__Problem requirements__
Output each line of the data below exactly, omitting any image.

►

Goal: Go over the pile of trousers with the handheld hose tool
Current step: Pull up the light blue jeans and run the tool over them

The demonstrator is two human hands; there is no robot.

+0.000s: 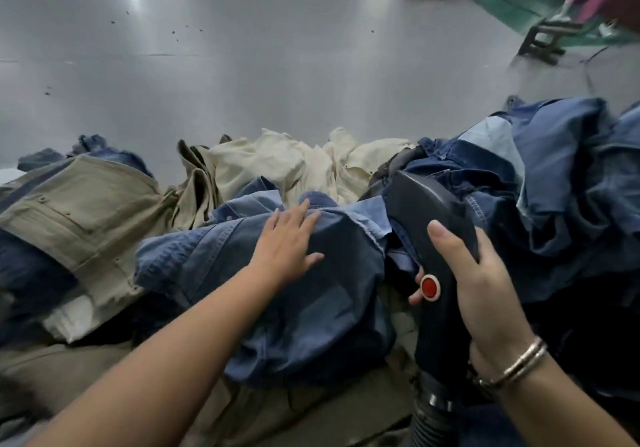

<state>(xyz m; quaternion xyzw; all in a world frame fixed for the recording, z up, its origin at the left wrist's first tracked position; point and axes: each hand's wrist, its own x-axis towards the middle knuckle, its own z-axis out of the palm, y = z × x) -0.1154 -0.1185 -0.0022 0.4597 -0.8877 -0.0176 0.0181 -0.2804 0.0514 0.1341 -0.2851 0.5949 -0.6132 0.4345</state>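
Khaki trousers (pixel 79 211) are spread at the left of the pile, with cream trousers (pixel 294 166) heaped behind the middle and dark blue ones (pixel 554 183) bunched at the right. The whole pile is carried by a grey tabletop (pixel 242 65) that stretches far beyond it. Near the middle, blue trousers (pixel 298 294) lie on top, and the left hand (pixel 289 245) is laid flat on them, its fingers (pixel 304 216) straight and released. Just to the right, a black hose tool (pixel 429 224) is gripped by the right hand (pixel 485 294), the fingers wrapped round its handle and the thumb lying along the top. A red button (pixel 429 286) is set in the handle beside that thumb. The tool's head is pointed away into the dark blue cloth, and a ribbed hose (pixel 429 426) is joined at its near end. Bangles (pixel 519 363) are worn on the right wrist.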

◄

__Solution for this problem__
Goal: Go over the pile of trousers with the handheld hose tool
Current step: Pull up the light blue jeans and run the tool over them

The demonstrator is two human hands; there is no robot.

+0.000s: 

<state>(xyz m; quaternion xyzw; all in a world frame fixed for the recording, z up, its origin at the left wrist's first tracked position; point and axes: each hand's wrist, its own x-axis towards the middle knuckle, its own z-axis out of the palm, y = z × x) -0.1154 -0.1185 -0.0022 0.4597 -0.8877 -0.0176 0.0181 -0.2804 0.0514 0.1341 -0.2851 0.5949 -0.6132 0.4345</state>
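Khaki trousers (pixel 79 211) are spread at the left of the pile, with cream trousers (pixel 294 166) heaped behind the middle and dark blue ones (pixel 554 183) bunched at the right. The whole pile is carried by a grey tabletop (pixel 242 65) that stretches far beyond it. Near the middle, blue trousers (pixel 298 294) lie on top, and the left hand (pixel 289 245) is laid flat on them, its fingers (pixel 304 216) straight and released. Just to the right, a black hose tool (pixel 429 224) is gripped by the right hand (pixel 485 294), the fingers wrapped round its handle and the thumb lying along the top. A red button (pixel 429 286) is set in the handle beside that thumb. The tool's head is pointed away into the dark blue cloth, and a ribbed hose (pixel 429 426) is joined at its near end. Bangles (pixel 519 363) are worn on the right wrist.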

The answer has nothing more to it.